E.g. BigtableIO.Read should return the bigtable type Row, BigtableIO.Write
should take Mutation objects, and Mongodb.Read/Write should use
org.bson.Document (btw, right now they use String - I know I approved that
in review, but perhaps this should be changed).

However, I acknowledge that there are patterns in data processing that
could benefit from having a structured representation of data (e.g. better
optimization opportunities for the runner), so perhaps Beam could *also*
provide such a representation - e.g. see how Spark does data frames and
maps them onto Java objects in a lightweight way
http://spark.apache.org/docs/latest/sql-programming-guide.html#inferring-the-schema-using-reflection
. But this should be probably provided as a collection of utilities, rather
than as a core feature of the programming model.


>
> Regards
> JB
>
> On 09/20/2016 03:59 AM, Eugene Kirpichov wrote:
> > Hi!
> >
> > Thank you for raising these issues. Comments inline.
> >
> > On Fri, Sep 16, 2016 at 7:19 AM Jean-Baptiste Onofré <[email protected]>
> > wrote:
> >
> >> Hi all,
> >>
> >> as you may know I'm working on different new IOs for Beam.
> >>
> >> I have some suggestions that I would like to discuss with you all.
> >>
> >> 1/ Sink
> >> The SDK provides a Sink abstract class. It represents a resource that
> >> can be written using a Write transform:
> >>
> >>    p.apply(Write.to(new MySink()));
> >>
> >> The Sink creates a Writer. A Writer is an abstract class where we
> >> override the open(), write(), close() methods.

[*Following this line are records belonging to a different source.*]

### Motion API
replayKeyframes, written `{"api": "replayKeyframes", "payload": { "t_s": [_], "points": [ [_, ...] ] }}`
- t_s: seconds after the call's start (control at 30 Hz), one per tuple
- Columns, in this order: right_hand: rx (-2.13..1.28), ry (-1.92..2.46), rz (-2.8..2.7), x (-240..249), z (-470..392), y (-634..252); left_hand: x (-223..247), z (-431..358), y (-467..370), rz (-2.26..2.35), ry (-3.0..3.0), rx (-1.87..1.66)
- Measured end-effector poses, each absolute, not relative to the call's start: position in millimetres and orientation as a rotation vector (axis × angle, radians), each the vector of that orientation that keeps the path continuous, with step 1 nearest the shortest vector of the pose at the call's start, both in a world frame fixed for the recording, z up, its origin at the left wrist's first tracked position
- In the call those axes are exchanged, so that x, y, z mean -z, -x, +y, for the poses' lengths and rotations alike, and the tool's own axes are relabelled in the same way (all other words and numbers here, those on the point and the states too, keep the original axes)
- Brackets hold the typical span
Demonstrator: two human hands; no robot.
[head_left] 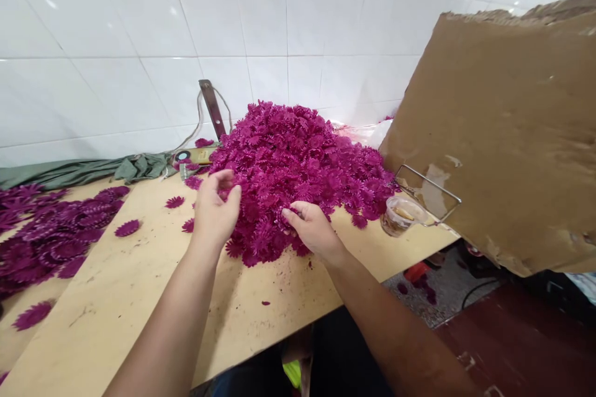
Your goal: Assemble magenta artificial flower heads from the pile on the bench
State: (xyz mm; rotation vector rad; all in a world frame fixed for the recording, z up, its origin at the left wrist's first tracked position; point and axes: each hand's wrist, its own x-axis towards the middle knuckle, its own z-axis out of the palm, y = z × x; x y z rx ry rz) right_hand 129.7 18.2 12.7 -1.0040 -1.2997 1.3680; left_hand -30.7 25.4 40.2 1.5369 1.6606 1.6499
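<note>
A large heap of magenta artificial flower heads (pixel 288 149) with toothed petals is piled on the table in front of me. My left hand (pixel 218 203) is raised at the heap's left side, thumb and fingers apart, with nothing visible between them. At the front of the heap, my right hand (pixel 311 226) has its thumb and fingers pinched on a magenta flower head (pixel 289 218). The fingers hide most of that piece. A single loose flower head (pixel 174 202) lies left of my left hand.
Another spread of magenta flower pieces (pixel 56 239) covers the table's left. A plastic tub (pixel 403 216) and wire frame stand beside a big cardboard sheet (pixel 503 130) on the right. Green cloth (pixel 139 167) and an upright metal bar (pixel 212 108) are near the tiled wall.
</note>
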Motion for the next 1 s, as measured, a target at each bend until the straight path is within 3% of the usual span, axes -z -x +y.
{"api": "replayKeyframes", "payload": {
  "t_s": [0.2,0.43,0.67,0.87,1.0],
  "points": [
    [-1.213,1.028,-1.342,-12.7,24.7,-126.3,-37.7,-1.1,-7.3,1.456,-1.723,-1.258],
    [-1.471,0.87,-1.394,-14.7,20.3,-131.3,-38.8,11.0,-9.8,1.317,-1.348,-1.342],
    [-1.264,0.889,-1.582,-17.3,17.7,-133.6,-45.8,10.2,-11.0,1.253,-1.416,-1.202],
    [-1.174,0.972,-1.617,-22.8,12.0,-142.0,-39.9,20.2,-0.5,1.433,-1.407,-1.418],
    [-1.197,0.972,-1.568,-26.4,14.9,-140.0,-39.9,19.9,-1.6,1.539,-1.431,-1.365]
  ]
}}
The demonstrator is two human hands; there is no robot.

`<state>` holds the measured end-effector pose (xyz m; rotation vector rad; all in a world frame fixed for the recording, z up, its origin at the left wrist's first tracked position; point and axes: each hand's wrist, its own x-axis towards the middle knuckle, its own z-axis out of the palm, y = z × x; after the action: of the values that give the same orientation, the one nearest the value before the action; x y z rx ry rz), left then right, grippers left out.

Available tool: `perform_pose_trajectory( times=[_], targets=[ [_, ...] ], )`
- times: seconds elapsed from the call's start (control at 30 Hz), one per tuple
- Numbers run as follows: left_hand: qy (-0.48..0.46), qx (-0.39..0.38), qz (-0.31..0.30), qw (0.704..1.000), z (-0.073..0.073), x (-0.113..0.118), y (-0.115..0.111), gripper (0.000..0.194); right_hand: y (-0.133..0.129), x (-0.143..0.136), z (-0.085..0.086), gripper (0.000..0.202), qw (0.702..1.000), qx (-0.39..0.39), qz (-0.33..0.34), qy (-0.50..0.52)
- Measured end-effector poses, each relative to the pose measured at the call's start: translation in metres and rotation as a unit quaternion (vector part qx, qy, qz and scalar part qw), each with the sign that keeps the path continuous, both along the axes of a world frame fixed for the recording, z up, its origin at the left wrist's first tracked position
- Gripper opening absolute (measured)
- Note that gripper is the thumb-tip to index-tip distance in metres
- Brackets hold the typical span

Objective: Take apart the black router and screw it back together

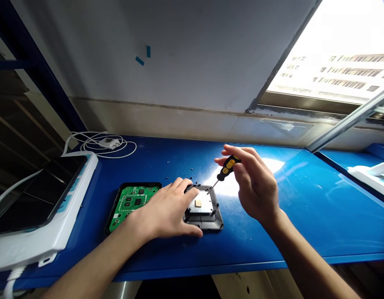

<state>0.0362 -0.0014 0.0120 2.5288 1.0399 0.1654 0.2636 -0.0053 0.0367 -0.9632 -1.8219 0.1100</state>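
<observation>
My right hand [257, 185] is closed around the black and yellow handle of a screwdriver [228, 167], whose thin shaft slants down to the left. Its tip is at the upper right corner of a silver metal plate [207, 207], which lies in a black plastic cover [207, 224]. A small tan pad [198, 203] sits on the plate. My left hand [171, 207] grips the cover from its left side, thumb along the front and fingers over the back edge. Partly behind that hand, a green circuit board [132, 201] rests in a second black casing.
Several small dark screws [192, 169] lie on the blue table [257, 245] behind the cover. At left stands a white device [64, 224] with a dark screen, near a coiled white cable [117, 154]. A metal frame bar [344, 120] crosses at right, below a window.
</observation>
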Motion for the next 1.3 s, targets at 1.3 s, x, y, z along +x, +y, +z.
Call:
perform_pose_trajectory(
  times=[1.3],
  targets=[
    [0.002, -0.004, -0.002, 1.0, 0.002, 0.0, 0.0, 0.077, -0.002, 0.001, 0.004, 0.035, 0.992, 0.078, -0.092, -0.024]
  ],
)
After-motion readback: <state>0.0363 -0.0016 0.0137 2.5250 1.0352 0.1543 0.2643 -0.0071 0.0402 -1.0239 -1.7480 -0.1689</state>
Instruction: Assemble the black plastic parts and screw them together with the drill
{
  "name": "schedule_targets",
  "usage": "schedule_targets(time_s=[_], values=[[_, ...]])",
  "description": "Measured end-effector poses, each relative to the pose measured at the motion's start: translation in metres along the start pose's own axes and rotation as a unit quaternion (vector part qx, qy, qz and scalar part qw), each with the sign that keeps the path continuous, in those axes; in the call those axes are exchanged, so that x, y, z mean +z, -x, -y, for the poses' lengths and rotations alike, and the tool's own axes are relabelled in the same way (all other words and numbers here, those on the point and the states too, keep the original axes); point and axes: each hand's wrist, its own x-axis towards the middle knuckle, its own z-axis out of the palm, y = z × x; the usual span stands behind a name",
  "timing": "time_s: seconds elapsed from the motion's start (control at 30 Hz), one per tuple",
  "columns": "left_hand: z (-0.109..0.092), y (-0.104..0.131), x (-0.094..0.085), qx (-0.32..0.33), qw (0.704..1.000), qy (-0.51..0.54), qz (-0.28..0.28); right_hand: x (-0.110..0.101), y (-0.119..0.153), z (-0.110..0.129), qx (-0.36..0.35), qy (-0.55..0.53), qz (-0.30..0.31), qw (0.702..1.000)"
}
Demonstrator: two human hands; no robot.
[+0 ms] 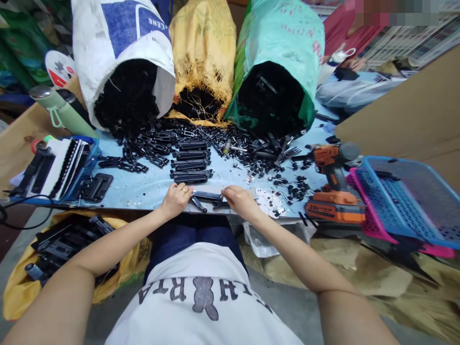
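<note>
Near the table's front edge, my left hand (176,199) and my right hand (240,201) are closed on opposite ends of a black bar-shaped plastic part (207,195). Two thin arms, one at each end, angle down from the bar. My fingertips hide both of its ends. Just beyond it, several similar black assembled parts (191,165) lie stacked in a row. Small white discs (268,201) are scattered to the right of my right hand, with black-headed screws (293,188) behind them.
White (163,81), yellow (204,43) and green (283,38) sacks spill black parts across the back. An orange cordless drill (334,184) stands right, beside blue baskets (406,201). A blue tray (94,151) and green bottle (64,112) are left. Another person's red sleeve (339,26) shows behind.
</note>
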Motion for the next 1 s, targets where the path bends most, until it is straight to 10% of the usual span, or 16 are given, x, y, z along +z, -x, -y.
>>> schedule_targets(time_s=[0.17, 0.43, 0.63, 0.8, 1.0], values=[[-0.018, -0.012, -0.001, 0.024, 0.999, 0.008, -0.021, 0.003, 0.004, -0.009, -0.050, 0.006, -0.027, 0.998], [-0.050, -0.042, 0.004, 0.090, 0.987, 0.074, 0.109, 0.035, 0.022, -0.024, -0.097, -0.071, -0.063, 0.991], [-0.049, -0.042, 0.014, 0.066, 0.984, 0.094, 0.134, 0.035, 0.035, -0.042, -0.032, 0.011, 0.023, 0.999], [-0.035, -0.042, 0.002, 0.041, 0.988, 0.065, 0.134, 0.009, 0.029, -0.038, 0.013, 0.112, 0.022, 0.993], [-0.055, -0.005, -0.041, 0.056, 0.978, 0.194, 0.057, -0.060, 0.031, 0.016, -0.196, -0.202, 0.034, 0.959]])
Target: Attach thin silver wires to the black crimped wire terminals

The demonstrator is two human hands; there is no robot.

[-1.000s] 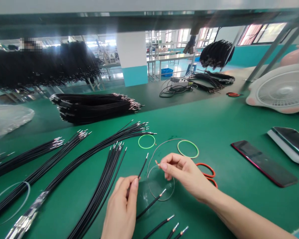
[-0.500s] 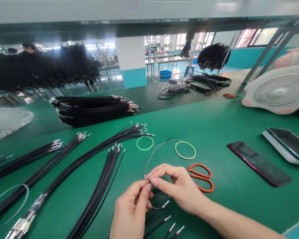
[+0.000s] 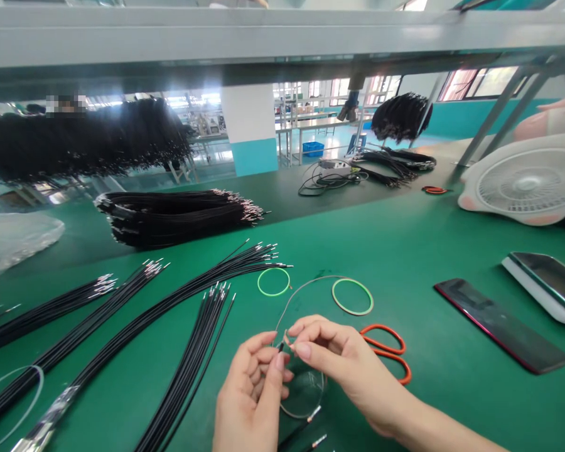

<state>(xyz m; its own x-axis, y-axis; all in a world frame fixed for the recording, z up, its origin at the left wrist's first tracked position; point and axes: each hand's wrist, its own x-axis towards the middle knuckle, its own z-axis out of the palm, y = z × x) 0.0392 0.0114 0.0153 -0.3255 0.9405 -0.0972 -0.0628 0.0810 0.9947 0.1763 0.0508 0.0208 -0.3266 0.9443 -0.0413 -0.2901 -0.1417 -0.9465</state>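
Note:
My left hand (image 3: 250, 395) pinches a black cable between thumb and index finger, and its tip (image 3: 281, 346) sticks up past them. Close beside it, my right hand (image 3: 339, 359) is closed in a pinch on a thin wire end (image 3: 289, 340) at that tip. From there a thin grey wire (image 3: 294, 290) arcs back towards a green ring (image 3: 353, 297), and part of it loops below my hands. Red-handled scissors (image 3: 395, 361) lie just right of my right hand, their blades hidden behind it. Below, black cables with silver tips (image 3: 314, 414) rest on the green table.
Bundles of black cables (image 3: 179, 370) lie at left, with a thick coil (image 3: 183, 216) behind. A second green ring (image 3: 274, 282) sits mid-table. A phone (image 3: 499, 323), a white-edged device (image 3: 546, 282) and a white fan (image 3: 527, 179) stand right. A shelf beam (image 3: 282, 41) crosses overhead.
The view has tilted up slightly, so things appear lower. My fingertips have drawn a little apart, and the black cable tip and wire end between them now show.

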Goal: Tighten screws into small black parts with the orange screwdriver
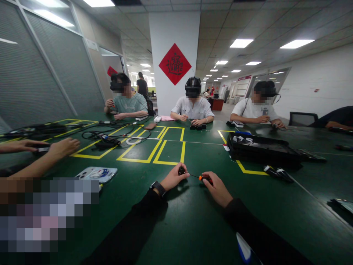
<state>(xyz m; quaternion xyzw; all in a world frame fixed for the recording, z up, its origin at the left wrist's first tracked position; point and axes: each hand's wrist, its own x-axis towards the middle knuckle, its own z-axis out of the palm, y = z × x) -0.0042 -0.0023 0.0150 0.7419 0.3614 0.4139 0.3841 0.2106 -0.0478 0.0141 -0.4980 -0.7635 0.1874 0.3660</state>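
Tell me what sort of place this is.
Probably an open-plan office used as a workshop: there are panel lights in a tiled ceiling, a blind-covered glass partition at the left, and several people around a big green table marked with yellow lines.

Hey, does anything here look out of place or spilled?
No spill visible. The black tray straddles the yellow tape on the right, and black cables sprawl over more tape on the left, which looks untidy. Nothing odd stands out about the screwdriver in your right hand.
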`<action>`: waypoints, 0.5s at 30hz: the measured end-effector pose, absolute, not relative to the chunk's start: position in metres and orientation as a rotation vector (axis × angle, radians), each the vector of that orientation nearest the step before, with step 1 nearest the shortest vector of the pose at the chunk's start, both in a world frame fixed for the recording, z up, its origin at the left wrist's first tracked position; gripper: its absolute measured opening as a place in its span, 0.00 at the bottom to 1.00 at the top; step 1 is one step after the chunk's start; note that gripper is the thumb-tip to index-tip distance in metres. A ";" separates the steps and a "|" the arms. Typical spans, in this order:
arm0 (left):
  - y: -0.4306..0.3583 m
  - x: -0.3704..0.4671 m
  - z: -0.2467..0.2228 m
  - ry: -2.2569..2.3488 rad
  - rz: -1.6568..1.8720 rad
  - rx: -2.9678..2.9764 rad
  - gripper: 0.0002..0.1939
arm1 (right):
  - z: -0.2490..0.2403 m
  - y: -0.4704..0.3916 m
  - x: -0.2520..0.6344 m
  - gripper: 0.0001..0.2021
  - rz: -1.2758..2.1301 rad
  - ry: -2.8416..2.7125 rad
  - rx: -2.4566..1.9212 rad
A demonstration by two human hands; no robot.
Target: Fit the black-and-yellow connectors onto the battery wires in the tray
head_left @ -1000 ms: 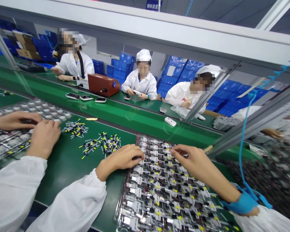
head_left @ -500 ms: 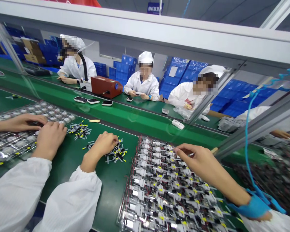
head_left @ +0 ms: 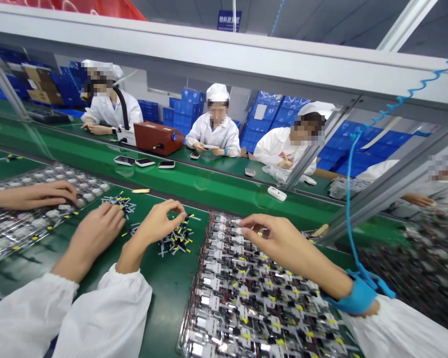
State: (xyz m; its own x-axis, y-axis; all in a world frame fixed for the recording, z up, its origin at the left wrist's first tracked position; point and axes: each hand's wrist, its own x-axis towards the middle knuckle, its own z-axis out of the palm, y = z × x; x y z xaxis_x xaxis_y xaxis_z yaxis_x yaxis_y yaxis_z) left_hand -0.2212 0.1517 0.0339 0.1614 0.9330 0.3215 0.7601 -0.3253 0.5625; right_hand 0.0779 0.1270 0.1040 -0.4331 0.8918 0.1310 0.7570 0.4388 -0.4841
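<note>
Clear tray [head_left: 185, 330] of small parts [head_left: 211, 282] lay on the green bench [head_left: 162, 303] | right hand [head_left: 274, 238], fingers slightly spread, reached its far rows | left hand [head_left: 157, 223] curled by loose pile [head_left: 177, 239], pinch unclear | white-capped workers [head_left: 214, 127] sat beyond

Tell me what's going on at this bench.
The person's left hand is at a pile of small grey, black and yellow parts. The right hand is over a clear tray bearing rows of parts. Whether either grip holds anything is unclear. To the left, a co-worker has one hand by a second pile and the other over another tray.
</note>
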 end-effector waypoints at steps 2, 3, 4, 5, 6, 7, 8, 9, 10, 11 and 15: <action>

> >> Today, no IOs use Sink: they directly use a DoFn.
> >> I fully agree that it's very convenient to implement a Sink but it may
> >> appear like non consistent and can "perturb" the users/developers.
> >>
> >> It comes me to the second point.
> >>
> >> 2/ Source
> >> Today, a IO Read apply() method use a source via Read.from(source).
> >>
> >> However, if the source API is not required (for instance in the case of
> >> JDBC where we can't really implement getEstimatedSizeBytes() and
> >> splitIntoBundles()), it's possible to directly use a DoFn instead of a
> >> Source.
> >>
> >> So again, it could appear like non consistent.
> >>
> >> Maybe it would make more sense to "force" the usage of Source even if we
> >> don't leverage all Source features (for instance, in the case of JDBC
> >> IO, getEstimatedSizeBytes() will return 0L and splitIntoBundles() will
> >> return a list with a single source).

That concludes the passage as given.